Stella menyela. “Toko buku itu tempat nongkrong yang bagus buat asah otak Tan,
jadi nongkrong itu nggak cuma bisa di mall doang.” Stella nggak nyadar kalau
kata-katanya barusan lebih cocok buat dirinya sendiri.
“Kamu
kan bisa sekalian ngecek buku kamu masuk di rak mana, siapa tau masuk jajaran
buku novel terlaris,” Dewi mulai serius.
Titan
manggut-manggut, “Oke deh.”
Mereka
pun langsung berangkat. Sejak Titan putus dari Bagas, mereka bertiga sering
terlihat bersama. Sesampainya di toko buku, Stella langsung menuju ke rak buku
yang isinya resep-resep makanan. Titan dan Dewi langsung melirik curiga,
jangan-jangan Stella udah dikasih deadline nikah sama ortunya. Dewi pun
berjalan-jalan menyelami rak buku satu ke rak buku lain. Titan yang memang dari
awal tidak ada tujuan, hanya membututi Dewi kemanapun ia pergi. Dewi yang
lama-lama risih pun mulai protes.
“Serius
deh Tan, aku jadi kayak emak kamu beneran kalau kamu nggak berhenti ngikutin
aku kayak gini.”
Titan
langsung manyun-manyun. Ia sendiri juga tidak ikhlas kalau dikira anaknya Dewi
yang secara fisik memang lebih cantik, nanti malah dibanding-bandingin. Titan
mencoba pergi ke lantai dua, kata mbak penjaganya di lantai dua sedang ada
diskon gede-gedean. Siapa tahu ada buku yang menarik, Titan langsung cabut.
Di
lantai dua, Titan nyegir kuda. Memang benar ada diskon besar-besaran, tapi
khusus buku-buku bisnis. Titan mau pakai buat apa buku-buku macam itu. Namun, malaikat
baik di hati kecilnya bicara, “Tan, kalau kamu baca buku motivasi bisnis, siapa
tahu ntar kamu jadi rajin mandi. Kalau kamu udah rajin mandi, peluang sukses
kamu akan semakin besar. Karena orang yang berpenampilan rapi dan wangi itu merupakan
ciri-ciri orang yang sukses.” Meski malaikat baik di hati Titan agak bodoh,
tapi bener juga ya. Titan pun jadi punya biat buat melihat-lihat buku bisnis
itu.
Entah
bagaimana, secara ajaib Titan tertarik pada sebuah buku bersampul biru yang
terpajang di rak yang berada di tengah-tengah ruangan itu. Ia seperti tidak
sadar mendekati buku itu. Tangannya mencoba meraih buku itu dan tiba-tiba ia
terkejut ketika tak sengaja menyentuh tangan yang hendak mengambil buku itu
juga. Pandangan Titan jadi teralihkan pada pemilik tangan yang munggkin secara
tidak sadar tertarik pada aura buku itu pula.
“Bagas??”
ujar Titan kaget.
“Titan?”
Bagas juga kaget.
Mereka
berdua sama-sama tercengang dengan kebetulan yang aneh itu. Hati mereka
sama-sama bicara, selalu seperti ini.
Pandangan Titan terhenti pada wajah Bagas yang rasanya sempat hilang. Titan
hampir tak percaya mampu melihatnya dari jarak dekat lagi.
“Kamu
tertarik sama buku kayak gini juga Tan?”
“Hah?”
Titan bengong.
“Buku
bisnis seperti ini?” Belum sempat Titan menjawab, Bagas sudah berkata lagi.

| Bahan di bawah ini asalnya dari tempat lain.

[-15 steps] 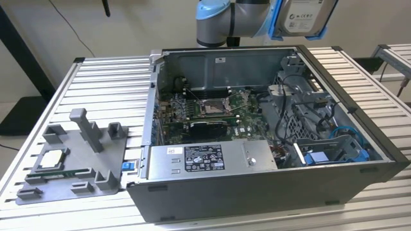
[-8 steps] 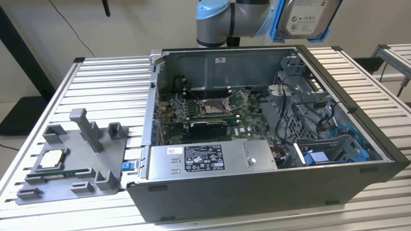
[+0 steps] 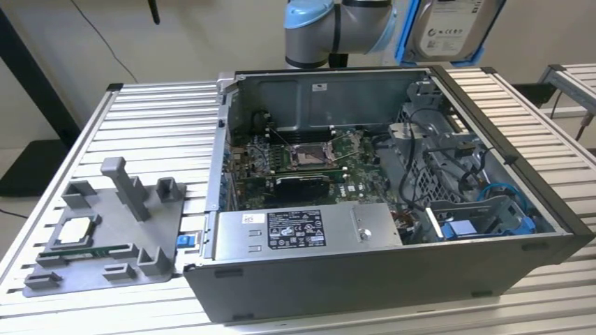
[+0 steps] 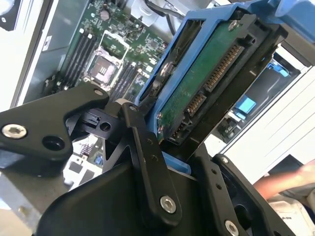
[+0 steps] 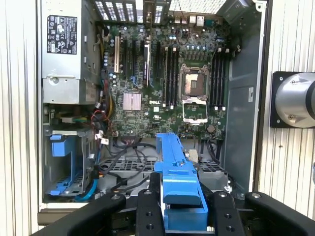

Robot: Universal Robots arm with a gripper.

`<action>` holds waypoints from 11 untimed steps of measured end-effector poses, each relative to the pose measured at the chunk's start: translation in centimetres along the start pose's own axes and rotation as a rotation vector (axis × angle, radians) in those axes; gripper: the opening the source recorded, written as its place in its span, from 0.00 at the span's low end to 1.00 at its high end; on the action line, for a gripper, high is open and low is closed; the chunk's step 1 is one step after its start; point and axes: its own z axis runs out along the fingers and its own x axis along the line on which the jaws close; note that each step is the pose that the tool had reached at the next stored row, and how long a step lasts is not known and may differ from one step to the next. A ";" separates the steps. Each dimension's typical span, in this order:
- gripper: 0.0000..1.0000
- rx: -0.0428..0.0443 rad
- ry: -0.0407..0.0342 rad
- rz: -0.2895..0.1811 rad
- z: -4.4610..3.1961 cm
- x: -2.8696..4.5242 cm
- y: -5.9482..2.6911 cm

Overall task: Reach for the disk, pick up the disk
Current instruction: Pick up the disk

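Disk [image 4: 206, 83] already picked up, clamped in gripper [image 4: 172, 147] (fingers closed on blue rails), raised above open computer case [image 3: 521, 209].

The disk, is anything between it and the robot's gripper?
No, nothing visible stands between them. The gripper is already shut on the disk, its black fingers pressing the blue side rails. In the exterior view the disk hangs high above the open computer case, clear of everything inside it.

Blue plastic rails on the disk [image 4: 206, 83] (green circuit board beneath), matt black metal jaws.
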 end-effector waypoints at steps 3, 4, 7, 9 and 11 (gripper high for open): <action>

“Kalau aku suka banget, apalagi sejak bantuin di EO liburan kemarin.”
Titan
masih bengong. Ia tidak menjawab apa-apa. Titan tidak suka buku bisnis. Ia
bahkan tidak tahu mengapa ia meraih buku itu tadi. Lalu tiba-tiba datang seorang
perempuan cantik yang mendekati Bagas. Ia
berkulit putih, rambutnya panjang keriting gantung, namun terlihat
sangat lembut. Kakinya terlihat jenjang dan mulus, sehingga terlihat sangat
seksi dengan rok mini yang ia kenakan.
“Udah
ketemu bukunya belum sayang,” ujar wanita cantik itu pada Bagas.
Titan
speechless. Sayang?? Kata itu terekam sangat jelas di otak Titan. Hati Titan
merasa seperti tertikam pisau yang tajam. Jadi,
Bagas sudah punya pacar baru? Tapi sejak kapan? Titan bertanya-tanya pada
dirinya sendiri.
“Udah
nih,” ujar Bagas sambil menunjuk pada bukunya. Lalu ia kembali menoleh ke Titan
dan berpamitan.
Titan
masih diam memaku, matanya masih menatap kosong. Kedua bola matanya yang mungil
hampir tertutup air mata, namun ia berusaha menahannya. Dengan hati berat, Titan
mencoba tersenyum pada pasangan baru itu. Ia berusaha sekali menutupi kekalutan
di hatinya dengan senyum.
Titan
jadi tidak bersemangat berada di tempat itu lama-lama. Ia pun segera turun ke
lantai satu, kembali mendekati Dewi dan berharap agar kedua sahabatnya ingin
segera pulang juga.
Dewi
dan Stella juga tidak sengaja melihat Bagas dan seorang perempuan cantik baru
saja keluar dari toko buku itu. Mereka berdua memandang Titan dengan tatapan iba,
lalu memutuskan untuk segera kembali ke kos.
Di
perjalanan, Dewi yang tak tahan melihat wajah Titan masih muram pun akhirnya
angkat bicara.
“Namanya
Karina. Dia adik tingkat kita, Tan. Aku dengar mereka pacaran sudah sekitar tiga
bulan mereka jadian.”
“Tiga
bulan? Liburan semester kemarin kan Bagas masih pacaran sama aku. Jadi selama
ini Bagas selingkuh?”
Dewi
dan Stella hanya diam. Keduanya memandang dengan tatapan prihatin ke Titan sejenak lalu mengalihkannya lagi karena
tak tega.
“Kok
kamu baru bilang sama aku sih Dew?” tanya Titan lagi.
“Karena
aku nggak tahu bener atau enggak. Aku hanya mendengar dari anak-anak kampus
aja. Adam juga selalu diem kalau aku tanya masalah ini. Status mereka di
facebook grup jurusan kita ‘in
relationship’, tapi namanya nggak disebutin, jadi aku nggak berani bilang.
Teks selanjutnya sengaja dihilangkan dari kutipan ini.